Glad to hear you're relatively ok and will heal. It's like a pitcher taking a fast ball to the side of the head. It takes a lot of time to get over that mentally.
Every accident I ever had was the result of rushing. Not working within my own time comfort and pace. Allowing a boss to guilt, shame and pressure me into rushing or
having the mental frame of getting everything completed in the standard/rigid 8 hour day. Time is an @$$hole and it hates you. 
I am no longer a slave to the clock and refuse to be. The only time I rush, is if there's fire or a dog chasing me. To me this is another reminder of my resolve.
I actually find I get more done if I don't cave in to pressure, worry and rushing. 
Take YOUR time, not someone else's. Rushing is a dead man's game.

By the way, what happened to your 460?


----------



## skipster

I'm a beginner,and just overcoming my initial fear of saws, but I have begun to read about incidents like yours, to keep myself wary.
I have friends who have become a little overconfident with their chainsaws,and i dont want to fall into that trap.
thanks for posting this kind of thing.


----------



## Odog

Man Sh&$ happens in a hurry, I took one to the face about 11 years ago, cut half my nose off. I was notching a log and the piece I was cutting broke out causing a quick violent kickback. The saw was only 4 days old and the inertia break didn't activate, the ER doc told me he didn't know where to even start, but a plastic surgeon cut a patch out of my cheek and grafted it in. Luckily my nose had been broken enough times that the cartalige had grown with a curve, so he shaved a piece of that to shape my new nostril. I was back at work a week later. Ive got a pretty good scar, but I'm still as handsome as ever.


----------



## rob*wood-cutta

skipster said:


> I'm a beginner,and just overcoming my initial fear of saws, but I have begun to read about incidents like yours, to keep myself wary.
> I have friends who have become a little overconfident with their chainsaws,and i dont want to fall into that trap.
> thanks for posting this kind of thing.


never become complacent. No matter how small of a saw or how comfortable you get with it. I'm a young guy but I've learned that the profession that I'm in is a very dangerous one. And these chains songs are absolute monsters.


----------



## Topbuilder

"Time is an @$$hole and it hates you. 
I am no longer a slave to the clock and refuse to be. The only time I rush, is if there's fire or a dog chasing me."

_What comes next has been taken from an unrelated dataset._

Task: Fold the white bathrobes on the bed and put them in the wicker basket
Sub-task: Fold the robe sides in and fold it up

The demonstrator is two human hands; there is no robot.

Nice quote. Being self employed there is still an unseen force pushing me to fight time, for no good reason. 
Thanks to OP.


----------



## PhilKawasakiuser

I am now finished wondering if I made the right decision spending the 20 dollars to fix the chain break on my very usable Husqvarna 45 mid sized homeowners saw. Ive never had a hard kickback and have only gotten relatively dangerously stuck in a tree once 30 ft off the ground doing something I probably had little to no business doing on a mistletoe infested mesquite tree. I used a small top handled saw and locked the break before going up. It didn't feel to stupid since I was easily able to restart it without heading back down. A neighbor of mine dropped his brand new MS250 which was a replacement for his eager beaver he got sick of looking for parts for. I wonder what the store thought when they saw a saw that wasn't even done being broken in broken?


----------



## PhilKawasakiuser

Probably they thought another customer needing a saw... again


----------



## unclemoustache

OK, so I have a technical question here - It's my understanding that the brake stops the chain as soon as the saw begins to rotate in a kickback, but it sounds like you got something of a cut as well as the 'axe blow.' Does it take a bit of time for the chain to stop, or does the brake just not work that quickly?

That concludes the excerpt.